### Input data
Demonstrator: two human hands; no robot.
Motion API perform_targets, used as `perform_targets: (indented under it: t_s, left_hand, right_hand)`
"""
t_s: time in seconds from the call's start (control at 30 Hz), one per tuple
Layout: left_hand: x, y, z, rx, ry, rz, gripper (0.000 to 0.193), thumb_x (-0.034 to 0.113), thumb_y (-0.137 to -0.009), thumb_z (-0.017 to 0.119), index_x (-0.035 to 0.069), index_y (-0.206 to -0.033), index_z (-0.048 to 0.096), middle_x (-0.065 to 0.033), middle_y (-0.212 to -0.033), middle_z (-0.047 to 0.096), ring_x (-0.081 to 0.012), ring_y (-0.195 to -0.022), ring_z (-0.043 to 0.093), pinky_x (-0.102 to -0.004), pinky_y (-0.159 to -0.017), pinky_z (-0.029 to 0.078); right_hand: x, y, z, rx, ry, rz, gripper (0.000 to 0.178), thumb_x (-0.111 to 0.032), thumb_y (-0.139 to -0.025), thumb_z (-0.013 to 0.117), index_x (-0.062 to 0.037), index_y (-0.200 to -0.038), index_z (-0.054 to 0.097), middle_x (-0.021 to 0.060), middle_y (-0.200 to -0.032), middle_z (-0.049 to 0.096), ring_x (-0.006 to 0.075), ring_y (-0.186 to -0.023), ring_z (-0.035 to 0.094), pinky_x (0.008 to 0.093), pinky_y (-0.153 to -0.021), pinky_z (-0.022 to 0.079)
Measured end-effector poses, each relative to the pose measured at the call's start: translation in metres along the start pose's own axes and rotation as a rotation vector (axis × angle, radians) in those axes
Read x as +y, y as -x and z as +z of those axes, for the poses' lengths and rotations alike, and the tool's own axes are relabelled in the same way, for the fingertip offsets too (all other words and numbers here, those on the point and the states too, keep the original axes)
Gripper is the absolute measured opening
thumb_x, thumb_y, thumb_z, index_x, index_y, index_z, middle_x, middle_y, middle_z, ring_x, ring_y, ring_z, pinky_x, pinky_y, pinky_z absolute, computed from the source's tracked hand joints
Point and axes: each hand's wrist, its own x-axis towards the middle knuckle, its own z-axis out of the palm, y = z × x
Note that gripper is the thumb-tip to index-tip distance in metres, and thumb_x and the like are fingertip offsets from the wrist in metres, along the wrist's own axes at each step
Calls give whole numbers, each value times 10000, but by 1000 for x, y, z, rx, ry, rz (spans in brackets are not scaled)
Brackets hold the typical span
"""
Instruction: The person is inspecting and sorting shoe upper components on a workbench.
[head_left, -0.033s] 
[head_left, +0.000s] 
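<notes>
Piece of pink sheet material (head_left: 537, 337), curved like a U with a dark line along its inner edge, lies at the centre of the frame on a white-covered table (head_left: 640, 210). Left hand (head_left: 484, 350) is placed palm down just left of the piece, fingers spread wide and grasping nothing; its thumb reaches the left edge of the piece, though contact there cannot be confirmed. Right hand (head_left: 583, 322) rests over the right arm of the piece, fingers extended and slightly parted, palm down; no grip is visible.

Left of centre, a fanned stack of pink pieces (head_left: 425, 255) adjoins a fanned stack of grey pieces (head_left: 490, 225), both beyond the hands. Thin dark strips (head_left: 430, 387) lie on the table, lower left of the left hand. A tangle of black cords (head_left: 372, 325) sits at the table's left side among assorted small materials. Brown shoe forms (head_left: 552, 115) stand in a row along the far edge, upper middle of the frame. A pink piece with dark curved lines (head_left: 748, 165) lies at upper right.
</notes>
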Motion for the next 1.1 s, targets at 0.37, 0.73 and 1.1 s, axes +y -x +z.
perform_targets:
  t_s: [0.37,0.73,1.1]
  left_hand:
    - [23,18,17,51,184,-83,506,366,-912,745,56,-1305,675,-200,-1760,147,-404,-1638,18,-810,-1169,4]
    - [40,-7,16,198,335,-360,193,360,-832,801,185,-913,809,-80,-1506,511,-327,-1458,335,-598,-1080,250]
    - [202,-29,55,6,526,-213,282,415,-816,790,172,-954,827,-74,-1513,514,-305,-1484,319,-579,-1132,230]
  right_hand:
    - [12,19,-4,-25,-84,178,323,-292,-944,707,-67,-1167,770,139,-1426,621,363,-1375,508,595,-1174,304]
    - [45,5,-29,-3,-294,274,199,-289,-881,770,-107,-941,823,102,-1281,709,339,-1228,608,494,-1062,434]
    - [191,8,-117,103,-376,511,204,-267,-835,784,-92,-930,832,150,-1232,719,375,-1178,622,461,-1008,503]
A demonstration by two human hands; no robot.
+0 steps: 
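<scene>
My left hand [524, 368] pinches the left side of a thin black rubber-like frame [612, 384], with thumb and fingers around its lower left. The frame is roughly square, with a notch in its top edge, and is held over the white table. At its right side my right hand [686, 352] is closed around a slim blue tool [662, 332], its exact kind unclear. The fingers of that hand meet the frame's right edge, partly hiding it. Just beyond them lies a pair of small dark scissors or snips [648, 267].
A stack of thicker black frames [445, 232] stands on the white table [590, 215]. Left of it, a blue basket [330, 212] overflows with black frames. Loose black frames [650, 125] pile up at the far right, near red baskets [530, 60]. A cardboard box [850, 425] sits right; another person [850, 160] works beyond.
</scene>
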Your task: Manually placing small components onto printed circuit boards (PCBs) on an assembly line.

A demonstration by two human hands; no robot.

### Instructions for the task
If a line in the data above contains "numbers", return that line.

### Response for this exercise
Read x as +y, y as -x and z as +z of those axes, for the poses' lengths and rotations alike, and the tool's own axes are relabelled in the same way, for the fingertip offsets too (all other words and numbers here, those on the point and the states too, keep the original axes)
Calls give whole numbers, each value times 10000, but by 1000 for x, y, z, rx, ry, rz (spans in brackets are not scaled)

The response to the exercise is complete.